> [Exercise directions] Start at the line in the entries below that contains "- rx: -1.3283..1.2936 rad", stop at the line that contains "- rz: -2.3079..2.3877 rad", and output exactly the lines in that span, both ends included.
** Provided records follows **
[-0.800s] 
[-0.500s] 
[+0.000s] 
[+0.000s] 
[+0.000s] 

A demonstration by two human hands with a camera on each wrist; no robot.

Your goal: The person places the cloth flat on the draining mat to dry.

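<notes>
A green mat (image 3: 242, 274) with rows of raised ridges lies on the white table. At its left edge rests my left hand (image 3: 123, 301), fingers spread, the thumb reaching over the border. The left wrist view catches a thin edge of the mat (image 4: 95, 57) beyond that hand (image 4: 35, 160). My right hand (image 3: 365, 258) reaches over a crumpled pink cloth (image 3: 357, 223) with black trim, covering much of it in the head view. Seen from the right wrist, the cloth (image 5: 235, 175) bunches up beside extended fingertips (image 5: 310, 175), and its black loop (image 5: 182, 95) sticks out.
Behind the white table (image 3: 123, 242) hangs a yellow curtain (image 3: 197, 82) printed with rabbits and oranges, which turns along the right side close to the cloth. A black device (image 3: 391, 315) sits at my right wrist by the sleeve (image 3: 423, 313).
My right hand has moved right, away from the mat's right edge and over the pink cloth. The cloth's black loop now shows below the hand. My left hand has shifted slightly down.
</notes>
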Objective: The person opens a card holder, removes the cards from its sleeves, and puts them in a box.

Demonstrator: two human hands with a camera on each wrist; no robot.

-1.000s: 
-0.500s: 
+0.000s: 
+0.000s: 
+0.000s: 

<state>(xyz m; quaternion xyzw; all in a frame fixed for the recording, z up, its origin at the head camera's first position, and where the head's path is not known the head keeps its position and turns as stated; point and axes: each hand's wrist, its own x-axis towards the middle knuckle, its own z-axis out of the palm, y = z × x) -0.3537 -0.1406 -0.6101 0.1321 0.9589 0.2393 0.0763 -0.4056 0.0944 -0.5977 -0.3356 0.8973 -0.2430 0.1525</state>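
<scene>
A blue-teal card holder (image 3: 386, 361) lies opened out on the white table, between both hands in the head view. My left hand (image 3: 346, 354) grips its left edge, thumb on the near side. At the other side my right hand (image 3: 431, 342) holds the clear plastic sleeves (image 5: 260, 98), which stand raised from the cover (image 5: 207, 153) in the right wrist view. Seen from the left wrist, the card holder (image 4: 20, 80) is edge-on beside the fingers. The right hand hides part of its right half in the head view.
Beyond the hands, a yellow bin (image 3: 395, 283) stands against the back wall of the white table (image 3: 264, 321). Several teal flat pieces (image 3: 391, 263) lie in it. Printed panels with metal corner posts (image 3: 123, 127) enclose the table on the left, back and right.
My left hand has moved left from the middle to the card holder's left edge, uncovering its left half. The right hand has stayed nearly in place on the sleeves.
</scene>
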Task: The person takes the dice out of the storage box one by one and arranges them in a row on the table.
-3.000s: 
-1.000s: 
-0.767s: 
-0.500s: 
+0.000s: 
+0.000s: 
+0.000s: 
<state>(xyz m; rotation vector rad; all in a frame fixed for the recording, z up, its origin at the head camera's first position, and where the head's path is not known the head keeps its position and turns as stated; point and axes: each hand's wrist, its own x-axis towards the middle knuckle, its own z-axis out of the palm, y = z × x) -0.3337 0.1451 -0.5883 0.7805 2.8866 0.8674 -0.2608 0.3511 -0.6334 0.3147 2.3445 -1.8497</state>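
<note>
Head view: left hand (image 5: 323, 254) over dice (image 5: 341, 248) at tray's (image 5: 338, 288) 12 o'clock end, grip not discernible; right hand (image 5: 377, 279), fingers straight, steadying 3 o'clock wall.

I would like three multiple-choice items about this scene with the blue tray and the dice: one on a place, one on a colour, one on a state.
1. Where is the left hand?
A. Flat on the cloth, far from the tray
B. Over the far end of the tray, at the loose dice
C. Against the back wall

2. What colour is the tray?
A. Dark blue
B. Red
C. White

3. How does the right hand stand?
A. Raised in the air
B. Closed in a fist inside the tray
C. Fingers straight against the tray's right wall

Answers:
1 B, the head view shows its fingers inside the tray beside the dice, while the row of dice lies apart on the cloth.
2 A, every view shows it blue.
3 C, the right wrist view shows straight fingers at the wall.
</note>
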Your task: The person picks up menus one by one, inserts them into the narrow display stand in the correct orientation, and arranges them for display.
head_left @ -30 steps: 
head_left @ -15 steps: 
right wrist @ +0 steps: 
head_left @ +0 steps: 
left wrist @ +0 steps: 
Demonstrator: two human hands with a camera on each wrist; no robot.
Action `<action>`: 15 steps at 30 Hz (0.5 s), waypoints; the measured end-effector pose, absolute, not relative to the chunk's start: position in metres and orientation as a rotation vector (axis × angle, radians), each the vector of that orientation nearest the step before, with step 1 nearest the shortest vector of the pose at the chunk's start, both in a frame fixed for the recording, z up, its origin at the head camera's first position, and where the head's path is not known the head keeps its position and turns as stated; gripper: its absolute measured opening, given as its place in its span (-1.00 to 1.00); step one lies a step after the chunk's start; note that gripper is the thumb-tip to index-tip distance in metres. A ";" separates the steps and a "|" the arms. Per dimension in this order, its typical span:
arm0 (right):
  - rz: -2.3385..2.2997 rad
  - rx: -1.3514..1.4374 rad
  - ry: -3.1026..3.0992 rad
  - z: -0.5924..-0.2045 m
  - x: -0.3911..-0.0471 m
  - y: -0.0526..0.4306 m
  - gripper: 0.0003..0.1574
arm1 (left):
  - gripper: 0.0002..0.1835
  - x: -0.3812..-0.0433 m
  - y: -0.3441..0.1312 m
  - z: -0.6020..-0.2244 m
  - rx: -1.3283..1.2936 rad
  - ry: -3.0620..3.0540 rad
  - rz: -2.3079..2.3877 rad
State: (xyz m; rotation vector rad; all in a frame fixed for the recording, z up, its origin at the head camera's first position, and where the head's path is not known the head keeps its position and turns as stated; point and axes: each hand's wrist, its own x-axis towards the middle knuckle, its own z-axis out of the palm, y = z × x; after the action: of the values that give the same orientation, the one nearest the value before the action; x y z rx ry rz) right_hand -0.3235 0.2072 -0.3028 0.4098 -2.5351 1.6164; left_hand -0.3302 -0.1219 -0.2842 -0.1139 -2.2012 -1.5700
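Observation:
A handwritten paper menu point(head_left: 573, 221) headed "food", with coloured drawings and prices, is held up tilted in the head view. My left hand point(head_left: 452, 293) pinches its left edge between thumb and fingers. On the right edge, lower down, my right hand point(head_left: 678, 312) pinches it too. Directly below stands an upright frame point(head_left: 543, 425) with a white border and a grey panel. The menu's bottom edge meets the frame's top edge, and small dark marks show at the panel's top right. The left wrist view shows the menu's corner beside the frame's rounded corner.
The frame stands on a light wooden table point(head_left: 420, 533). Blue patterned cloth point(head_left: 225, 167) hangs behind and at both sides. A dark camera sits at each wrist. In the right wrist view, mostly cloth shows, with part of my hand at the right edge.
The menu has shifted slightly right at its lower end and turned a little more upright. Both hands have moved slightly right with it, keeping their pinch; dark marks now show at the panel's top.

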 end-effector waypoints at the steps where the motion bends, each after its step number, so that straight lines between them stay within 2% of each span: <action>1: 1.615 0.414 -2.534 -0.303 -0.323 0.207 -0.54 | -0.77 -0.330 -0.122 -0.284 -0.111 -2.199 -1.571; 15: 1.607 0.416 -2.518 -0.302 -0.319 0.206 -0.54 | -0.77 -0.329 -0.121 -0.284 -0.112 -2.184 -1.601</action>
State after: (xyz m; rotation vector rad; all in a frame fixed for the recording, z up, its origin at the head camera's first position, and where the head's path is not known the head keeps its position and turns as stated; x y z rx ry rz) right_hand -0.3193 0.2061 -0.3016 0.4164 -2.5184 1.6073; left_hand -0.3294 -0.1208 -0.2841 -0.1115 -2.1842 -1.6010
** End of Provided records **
> [Result below]
  - rx: -1.3283..1.2936 rad
  - ry: -3.0620..3.0540 rad
  - rz: -2.3079..2.3877 rad

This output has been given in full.